*PROBLEM STATEMENT*
Please reproduce the listing word for word. Pictures stay out.

*DATA PROVIDED*

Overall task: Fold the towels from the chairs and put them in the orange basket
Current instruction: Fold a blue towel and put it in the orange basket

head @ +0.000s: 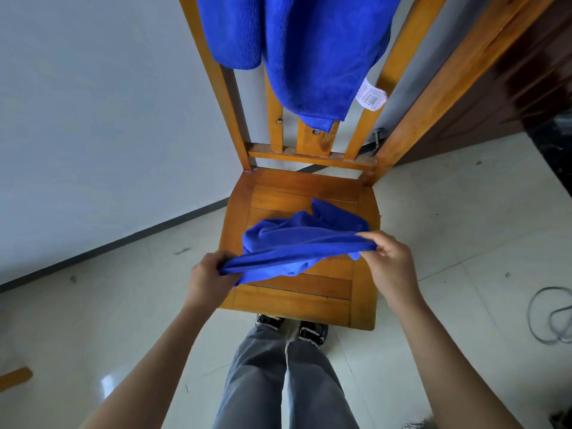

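Observation:
A blue towel (297, 243) lies bunched on the seat of a wooden chair (278, 301). My left hand (207, 278) grips its left edge and my right hand (387, 258) pinches its right edge, stretching that edge between them just above the seat. A second blue towel (309, 57) with a white label hangs over the chair's backrest above. The orange basket is not in view.
The chair stands against a pale wall (93, 119), on a glossy white tiled floor. A dark wooden door (510, 88) is at the right. A grey cable loop (554, 317) lies on the floor at the right. A wooden piece (15, 377) shows at the lower left.

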A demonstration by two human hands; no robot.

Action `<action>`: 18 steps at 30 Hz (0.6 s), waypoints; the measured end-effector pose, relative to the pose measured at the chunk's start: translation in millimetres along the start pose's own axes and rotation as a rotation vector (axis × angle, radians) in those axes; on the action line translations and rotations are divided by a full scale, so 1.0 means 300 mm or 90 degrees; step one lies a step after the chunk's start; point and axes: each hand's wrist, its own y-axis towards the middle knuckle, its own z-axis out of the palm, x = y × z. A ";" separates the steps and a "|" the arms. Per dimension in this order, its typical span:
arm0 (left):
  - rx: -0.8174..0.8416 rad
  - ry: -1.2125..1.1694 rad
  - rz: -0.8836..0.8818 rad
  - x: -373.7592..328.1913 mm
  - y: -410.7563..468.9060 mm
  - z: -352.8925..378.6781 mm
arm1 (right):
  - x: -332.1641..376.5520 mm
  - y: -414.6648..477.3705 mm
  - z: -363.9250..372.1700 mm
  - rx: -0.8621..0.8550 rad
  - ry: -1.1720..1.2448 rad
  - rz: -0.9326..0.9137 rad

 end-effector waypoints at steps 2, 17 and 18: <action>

*RESULT FOR THIS TASK*
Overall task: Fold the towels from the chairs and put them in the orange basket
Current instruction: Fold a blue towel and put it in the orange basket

head @ +0.000s: 

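Observation:
A blue towel (297, 243) lies bunched on the seat of a wooden chair (278, 301). My left hand (207, 278) grips its left edge and my right hand (387, 258) pinches its right edge, stretching that edge between them just above the seat. A second blue towel (309, 57) with a white label hangs over the chair's backrest above. The orange basket is not in view.
The chair stands against a pale wall (93, 119), on a glossy white tiled floor. A dark wooden door (510, 88) is at the right. A grey cable loop (554, 317) lies on the floor at the right. A wooden piece (15, 377) shows at the lower left.
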
A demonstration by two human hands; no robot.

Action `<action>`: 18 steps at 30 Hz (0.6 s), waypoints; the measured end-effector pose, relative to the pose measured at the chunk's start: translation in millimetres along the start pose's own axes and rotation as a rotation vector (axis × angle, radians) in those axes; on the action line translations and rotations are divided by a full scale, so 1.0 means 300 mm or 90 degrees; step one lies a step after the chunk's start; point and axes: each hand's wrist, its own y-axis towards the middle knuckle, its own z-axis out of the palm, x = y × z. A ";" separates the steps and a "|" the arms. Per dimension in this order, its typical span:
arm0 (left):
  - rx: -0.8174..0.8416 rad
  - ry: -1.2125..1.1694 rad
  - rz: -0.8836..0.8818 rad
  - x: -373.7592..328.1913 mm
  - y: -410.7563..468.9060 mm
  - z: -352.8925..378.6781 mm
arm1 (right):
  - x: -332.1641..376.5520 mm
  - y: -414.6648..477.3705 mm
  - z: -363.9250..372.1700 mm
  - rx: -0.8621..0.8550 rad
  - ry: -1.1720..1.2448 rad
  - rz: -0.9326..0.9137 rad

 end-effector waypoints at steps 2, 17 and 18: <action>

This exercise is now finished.